We have constructed conservative and dissipative finite element methods for a system of Korteweg–de Vries type equations coupled through their nonlinearities. The associated semi-discrete approximations have been investigated in detail and shown to be globally well posed when certain relationships hold between the coefficients of the nonlinear terms. These are the same conditions that had been used previously in proving the well-posedness of the continuous system (1.1).
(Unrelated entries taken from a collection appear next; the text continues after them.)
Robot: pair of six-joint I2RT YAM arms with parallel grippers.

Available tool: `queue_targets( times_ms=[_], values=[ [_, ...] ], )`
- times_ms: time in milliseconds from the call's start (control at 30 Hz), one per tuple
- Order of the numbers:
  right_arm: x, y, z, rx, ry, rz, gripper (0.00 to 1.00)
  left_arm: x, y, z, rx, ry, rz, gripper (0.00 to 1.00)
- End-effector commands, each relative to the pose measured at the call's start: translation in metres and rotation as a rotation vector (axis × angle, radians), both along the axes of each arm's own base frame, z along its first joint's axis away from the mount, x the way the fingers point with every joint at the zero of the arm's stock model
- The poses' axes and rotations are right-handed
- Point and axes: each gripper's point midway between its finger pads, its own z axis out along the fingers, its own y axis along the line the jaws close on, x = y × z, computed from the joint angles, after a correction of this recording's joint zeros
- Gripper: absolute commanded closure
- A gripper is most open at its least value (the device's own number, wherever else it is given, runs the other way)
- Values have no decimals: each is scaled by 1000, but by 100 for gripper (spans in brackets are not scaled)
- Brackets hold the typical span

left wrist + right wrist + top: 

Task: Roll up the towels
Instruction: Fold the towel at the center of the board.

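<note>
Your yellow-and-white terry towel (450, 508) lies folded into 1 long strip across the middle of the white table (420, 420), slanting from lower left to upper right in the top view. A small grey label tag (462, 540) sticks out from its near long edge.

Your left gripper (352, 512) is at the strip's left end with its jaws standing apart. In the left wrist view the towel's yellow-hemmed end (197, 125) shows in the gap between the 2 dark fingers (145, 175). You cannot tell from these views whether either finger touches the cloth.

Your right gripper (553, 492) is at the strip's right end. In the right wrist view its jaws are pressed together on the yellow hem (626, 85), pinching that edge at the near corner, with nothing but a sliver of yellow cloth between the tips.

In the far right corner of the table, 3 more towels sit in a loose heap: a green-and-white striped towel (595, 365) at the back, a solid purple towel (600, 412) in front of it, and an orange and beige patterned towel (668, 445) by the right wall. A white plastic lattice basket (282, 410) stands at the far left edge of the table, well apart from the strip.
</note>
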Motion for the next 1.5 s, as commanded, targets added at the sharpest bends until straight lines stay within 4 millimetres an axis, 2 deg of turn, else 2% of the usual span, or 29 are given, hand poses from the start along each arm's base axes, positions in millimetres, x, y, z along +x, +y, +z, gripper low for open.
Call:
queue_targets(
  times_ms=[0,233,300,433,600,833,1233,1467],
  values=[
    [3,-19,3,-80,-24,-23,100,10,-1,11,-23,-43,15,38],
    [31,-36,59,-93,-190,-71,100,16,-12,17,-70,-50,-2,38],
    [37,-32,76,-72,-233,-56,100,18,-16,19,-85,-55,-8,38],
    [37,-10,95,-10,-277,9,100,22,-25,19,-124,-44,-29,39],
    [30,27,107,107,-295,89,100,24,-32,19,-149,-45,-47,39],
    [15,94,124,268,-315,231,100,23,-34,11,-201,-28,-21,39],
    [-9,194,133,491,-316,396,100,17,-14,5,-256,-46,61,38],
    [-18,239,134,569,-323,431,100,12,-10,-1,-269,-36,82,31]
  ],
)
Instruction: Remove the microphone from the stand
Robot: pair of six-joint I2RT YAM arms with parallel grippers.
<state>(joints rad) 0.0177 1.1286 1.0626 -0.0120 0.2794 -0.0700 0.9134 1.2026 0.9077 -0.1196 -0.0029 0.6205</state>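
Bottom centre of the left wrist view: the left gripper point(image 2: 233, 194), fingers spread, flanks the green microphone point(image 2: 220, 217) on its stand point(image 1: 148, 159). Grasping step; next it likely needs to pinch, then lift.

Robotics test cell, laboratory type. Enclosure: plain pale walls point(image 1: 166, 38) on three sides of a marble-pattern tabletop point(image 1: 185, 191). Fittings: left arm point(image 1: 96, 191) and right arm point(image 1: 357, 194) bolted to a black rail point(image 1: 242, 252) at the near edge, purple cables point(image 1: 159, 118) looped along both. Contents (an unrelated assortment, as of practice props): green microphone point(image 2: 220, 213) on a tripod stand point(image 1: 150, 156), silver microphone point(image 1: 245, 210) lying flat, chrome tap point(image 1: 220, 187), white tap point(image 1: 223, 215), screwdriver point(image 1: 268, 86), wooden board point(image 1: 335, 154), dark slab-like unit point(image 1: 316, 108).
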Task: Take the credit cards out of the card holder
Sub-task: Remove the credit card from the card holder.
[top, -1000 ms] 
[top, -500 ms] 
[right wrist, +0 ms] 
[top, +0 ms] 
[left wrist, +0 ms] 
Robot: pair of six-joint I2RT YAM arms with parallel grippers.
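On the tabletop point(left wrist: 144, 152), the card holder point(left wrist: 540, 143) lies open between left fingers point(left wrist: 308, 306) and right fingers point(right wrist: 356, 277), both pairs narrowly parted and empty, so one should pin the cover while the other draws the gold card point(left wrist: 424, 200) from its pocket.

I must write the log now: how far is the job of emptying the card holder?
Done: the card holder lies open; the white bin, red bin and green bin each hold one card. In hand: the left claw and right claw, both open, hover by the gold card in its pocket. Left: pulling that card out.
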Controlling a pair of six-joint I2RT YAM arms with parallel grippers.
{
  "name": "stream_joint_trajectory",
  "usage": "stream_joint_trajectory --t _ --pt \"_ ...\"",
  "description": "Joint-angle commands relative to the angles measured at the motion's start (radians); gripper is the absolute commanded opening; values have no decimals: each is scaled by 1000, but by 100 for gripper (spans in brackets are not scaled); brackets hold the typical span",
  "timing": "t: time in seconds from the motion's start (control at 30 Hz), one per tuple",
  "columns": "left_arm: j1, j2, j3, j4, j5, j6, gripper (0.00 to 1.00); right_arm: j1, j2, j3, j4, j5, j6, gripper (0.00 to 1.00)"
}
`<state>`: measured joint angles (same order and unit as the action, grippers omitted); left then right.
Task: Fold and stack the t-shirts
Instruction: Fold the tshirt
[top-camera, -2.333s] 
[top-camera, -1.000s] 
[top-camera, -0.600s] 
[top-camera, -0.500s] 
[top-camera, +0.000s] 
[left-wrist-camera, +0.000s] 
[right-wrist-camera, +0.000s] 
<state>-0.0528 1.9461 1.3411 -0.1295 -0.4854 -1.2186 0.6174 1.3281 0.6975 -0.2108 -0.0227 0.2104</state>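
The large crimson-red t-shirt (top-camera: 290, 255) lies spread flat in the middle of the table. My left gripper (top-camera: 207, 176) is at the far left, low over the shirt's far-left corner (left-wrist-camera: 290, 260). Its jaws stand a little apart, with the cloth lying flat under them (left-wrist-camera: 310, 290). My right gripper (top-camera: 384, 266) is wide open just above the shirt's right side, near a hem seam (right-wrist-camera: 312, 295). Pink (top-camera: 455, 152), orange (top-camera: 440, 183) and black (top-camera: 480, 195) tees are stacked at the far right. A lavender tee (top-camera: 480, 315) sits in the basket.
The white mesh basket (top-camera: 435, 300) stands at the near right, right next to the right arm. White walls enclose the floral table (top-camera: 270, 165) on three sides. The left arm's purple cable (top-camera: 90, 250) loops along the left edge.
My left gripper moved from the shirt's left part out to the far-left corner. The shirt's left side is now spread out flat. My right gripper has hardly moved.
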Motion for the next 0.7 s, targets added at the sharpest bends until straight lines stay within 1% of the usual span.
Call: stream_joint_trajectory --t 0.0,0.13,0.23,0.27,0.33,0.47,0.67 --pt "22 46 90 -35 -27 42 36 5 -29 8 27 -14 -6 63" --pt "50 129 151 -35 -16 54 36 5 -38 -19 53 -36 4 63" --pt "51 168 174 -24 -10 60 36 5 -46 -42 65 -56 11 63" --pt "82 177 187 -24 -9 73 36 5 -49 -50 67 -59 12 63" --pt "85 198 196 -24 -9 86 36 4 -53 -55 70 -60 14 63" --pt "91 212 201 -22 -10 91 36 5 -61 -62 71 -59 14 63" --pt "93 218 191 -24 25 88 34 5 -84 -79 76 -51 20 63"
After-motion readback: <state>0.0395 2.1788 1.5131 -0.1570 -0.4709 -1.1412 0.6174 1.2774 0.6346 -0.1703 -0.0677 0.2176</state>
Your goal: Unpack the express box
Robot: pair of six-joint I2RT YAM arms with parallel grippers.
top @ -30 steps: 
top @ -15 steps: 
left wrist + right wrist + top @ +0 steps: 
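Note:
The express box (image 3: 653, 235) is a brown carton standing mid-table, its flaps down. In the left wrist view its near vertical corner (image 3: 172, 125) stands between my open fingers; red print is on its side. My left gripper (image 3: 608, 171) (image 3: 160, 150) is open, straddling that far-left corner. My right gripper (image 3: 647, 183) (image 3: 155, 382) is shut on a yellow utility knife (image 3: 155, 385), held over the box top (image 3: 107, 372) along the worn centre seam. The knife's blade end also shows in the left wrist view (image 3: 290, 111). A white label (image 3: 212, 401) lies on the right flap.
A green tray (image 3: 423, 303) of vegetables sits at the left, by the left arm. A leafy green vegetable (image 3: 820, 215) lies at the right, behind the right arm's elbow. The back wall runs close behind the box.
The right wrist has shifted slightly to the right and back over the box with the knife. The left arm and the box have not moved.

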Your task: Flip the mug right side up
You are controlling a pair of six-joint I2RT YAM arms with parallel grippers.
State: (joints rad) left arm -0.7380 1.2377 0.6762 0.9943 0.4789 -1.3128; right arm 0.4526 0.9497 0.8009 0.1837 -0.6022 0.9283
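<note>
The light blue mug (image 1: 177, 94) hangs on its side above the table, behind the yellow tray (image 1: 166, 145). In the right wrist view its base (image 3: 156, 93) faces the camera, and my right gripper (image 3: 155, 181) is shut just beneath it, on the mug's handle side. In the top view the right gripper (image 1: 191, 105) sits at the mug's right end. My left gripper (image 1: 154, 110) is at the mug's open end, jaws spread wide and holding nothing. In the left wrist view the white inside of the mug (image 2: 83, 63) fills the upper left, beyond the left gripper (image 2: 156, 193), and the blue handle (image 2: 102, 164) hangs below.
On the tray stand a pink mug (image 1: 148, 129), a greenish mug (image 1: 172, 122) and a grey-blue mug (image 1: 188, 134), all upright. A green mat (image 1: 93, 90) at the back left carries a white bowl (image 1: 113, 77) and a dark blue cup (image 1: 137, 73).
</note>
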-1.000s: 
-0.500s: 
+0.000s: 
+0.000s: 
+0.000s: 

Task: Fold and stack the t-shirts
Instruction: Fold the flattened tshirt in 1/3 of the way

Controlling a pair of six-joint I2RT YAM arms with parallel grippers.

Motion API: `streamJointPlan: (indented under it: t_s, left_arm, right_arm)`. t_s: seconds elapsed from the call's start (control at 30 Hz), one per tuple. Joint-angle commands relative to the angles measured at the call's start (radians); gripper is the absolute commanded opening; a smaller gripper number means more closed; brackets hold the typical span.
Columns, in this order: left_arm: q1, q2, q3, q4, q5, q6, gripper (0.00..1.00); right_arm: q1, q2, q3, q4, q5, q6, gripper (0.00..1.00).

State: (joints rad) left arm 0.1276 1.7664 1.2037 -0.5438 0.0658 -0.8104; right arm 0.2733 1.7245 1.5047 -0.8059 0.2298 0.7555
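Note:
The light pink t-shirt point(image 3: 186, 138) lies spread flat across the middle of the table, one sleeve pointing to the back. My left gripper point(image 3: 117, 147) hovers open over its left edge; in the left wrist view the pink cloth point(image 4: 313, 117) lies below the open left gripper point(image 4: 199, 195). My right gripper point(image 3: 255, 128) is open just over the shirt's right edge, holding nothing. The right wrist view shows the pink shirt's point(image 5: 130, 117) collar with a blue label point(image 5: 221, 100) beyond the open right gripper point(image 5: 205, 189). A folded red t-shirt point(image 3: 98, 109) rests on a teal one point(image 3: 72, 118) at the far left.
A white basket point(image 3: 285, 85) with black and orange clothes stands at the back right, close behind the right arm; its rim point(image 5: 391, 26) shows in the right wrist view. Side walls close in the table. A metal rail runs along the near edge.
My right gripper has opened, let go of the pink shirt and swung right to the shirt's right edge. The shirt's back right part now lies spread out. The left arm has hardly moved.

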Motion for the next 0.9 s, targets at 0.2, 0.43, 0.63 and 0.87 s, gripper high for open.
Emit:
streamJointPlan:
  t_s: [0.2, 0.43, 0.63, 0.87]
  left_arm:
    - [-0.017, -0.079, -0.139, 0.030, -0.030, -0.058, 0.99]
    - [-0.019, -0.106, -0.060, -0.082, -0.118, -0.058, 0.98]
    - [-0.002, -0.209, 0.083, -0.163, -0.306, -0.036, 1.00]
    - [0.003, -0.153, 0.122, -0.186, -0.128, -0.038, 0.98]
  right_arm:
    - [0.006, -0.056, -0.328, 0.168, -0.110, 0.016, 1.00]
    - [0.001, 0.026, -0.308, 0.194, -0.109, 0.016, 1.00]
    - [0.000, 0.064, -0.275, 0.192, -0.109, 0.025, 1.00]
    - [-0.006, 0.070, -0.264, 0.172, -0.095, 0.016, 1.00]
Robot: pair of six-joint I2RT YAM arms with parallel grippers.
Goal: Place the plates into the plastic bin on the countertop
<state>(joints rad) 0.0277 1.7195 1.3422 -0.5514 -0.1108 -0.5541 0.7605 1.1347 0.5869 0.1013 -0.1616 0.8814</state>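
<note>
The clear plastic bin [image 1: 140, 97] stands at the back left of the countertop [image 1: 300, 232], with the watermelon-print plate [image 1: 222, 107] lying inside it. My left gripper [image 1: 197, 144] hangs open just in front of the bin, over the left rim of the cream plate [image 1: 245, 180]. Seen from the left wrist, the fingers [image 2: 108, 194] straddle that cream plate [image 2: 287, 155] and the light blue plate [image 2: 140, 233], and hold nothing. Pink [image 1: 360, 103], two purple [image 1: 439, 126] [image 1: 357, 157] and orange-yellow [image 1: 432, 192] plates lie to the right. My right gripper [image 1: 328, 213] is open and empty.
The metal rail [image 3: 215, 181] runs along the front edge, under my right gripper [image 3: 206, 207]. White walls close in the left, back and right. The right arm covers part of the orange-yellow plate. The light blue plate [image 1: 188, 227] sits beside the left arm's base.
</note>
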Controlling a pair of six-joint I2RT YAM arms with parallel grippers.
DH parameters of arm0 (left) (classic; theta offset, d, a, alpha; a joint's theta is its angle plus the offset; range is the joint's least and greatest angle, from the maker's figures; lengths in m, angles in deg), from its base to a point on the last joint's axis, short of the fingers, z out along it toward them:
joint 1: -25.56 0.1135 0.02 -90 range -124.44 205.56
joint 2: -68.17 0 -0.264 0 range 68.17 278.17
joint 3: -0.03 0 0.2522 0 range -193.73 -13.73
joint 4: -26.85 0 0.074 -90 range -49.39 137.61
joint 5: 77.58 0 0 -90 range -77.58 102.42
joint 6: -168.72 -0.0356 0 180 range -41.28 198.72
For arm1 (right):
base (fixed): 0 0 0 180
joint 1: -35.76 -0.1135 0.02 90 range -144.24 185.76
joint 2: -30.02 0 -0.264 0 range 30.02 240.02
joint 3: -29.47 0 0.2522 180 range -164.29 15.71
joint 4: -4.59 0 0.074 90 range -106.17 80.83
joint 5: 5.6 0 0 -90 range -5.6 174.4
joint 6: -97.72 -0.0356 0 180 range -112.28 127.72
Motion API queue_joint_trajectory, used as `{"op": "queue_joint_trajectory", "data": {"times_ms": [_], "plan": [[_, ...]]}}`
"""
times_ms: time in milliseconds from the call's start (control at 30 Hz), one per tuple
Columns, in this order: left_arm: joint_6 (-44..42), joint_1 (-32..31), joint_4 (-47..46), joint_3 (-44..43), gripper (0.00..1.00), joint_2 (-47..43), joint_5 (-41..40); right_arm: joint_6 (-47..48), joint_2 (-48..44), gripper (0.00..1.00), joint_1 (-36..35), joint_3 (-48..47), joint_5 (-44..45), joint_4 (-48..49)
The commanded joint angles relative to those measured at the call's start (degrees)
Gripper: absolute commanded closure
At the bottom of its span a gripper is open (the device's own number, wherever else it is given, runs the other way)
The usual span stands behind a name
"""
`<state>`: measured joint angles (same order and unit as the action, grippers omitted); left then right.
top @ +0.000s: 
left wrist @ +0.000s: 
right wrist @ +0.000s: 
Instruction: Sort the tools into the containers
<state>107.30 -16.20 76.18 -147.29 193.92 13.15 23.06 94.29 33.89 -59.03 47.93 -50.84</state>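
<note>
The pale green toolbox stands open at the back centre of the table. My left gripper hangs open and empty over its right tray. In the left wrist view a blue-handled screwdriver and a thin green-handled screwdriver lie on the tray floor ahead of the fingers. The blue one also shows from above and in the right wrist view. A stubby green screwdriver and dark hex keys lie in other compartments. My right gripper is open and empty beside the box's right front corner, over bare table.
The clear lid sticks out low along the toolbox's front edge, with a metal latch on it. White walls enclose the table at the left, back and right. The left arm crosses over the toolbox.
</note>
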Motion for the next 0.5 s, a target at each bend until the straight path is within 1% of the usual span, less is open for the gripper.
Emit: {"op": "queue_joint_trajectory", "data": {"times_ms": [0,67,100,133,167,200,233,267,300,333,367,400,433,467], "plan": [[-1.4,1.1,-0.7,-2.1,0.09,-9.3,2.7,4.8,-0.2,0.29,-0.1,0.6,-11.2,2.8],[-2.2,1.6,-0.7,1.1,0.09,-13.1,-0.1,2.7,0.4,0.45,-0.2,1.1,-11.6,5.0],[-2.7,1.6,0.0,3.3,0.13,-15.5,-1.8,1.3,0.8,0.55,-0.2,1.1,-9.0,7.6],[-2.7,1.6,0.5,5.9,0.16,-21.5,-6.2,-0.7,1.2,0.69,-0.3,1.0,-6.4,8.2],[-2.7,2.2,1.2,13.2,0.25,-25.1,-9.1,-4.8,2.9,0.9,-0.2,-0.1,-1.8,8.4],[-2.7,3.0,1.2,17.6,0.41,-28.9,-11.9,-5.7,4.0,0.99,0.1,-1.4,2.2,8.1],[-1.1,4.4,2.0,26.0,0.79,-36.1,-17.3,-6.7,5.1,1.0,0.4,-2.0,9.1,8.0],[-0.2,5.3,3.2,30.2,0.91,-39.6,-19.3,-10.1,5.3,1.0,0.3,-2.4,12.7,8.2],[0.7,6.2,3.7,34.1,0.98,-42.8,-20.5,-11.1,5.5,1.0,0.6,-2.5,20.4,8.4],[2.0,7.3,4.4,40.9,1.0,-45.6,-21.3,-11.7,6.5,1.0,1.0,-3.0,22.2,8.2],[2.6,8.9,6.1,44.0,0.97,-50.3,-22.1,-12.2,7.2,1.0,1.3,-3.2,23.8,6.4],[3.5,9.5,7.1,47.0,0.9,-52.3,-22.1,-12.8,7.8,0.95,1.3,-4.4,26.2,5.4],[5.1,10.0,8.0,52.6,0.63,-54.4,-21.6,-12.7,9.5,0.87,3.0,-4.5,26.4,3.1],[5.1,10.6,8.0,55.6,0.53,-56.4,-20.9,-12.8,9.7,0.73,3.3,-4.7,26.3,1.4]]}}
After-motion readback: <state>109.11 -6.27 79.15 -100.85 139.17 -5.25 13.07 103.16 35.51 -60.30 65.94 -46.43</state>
The semi-discrete approximations were shown to converge to the associated solutions of the full system of PDE’s and spatial convergence rates provided. For the dissipative scheme, this follows standard lines. However, interesting additional conditions on the parity of the degree of the piecewise polynomial basis for the finite element space and on the number of cells were needed for the analysis of the conservative method. While a little puzzling, such conditions have appeared in other works associated with the analysis of conservative methods.

A number of tests have been conducted to provide a limited but illuminating assessment of the actual impact of these conditions and also to provide a comparative view of the performance of the conservative and dissipative methods. Based on this evidence, it is safe to conclude that the conservative method with \(q=3\) offers an efficient and effective tool for simulations over very long time intervals.

In a companion project further investigation of the systems of the form (1.1) is in progress. This includes questions of blow-up for the systems not satisfying the condition \(4ac - b^2 \ge 0\) that figured so prominently in the present work and instability and interaction results for the proportional solitary waves.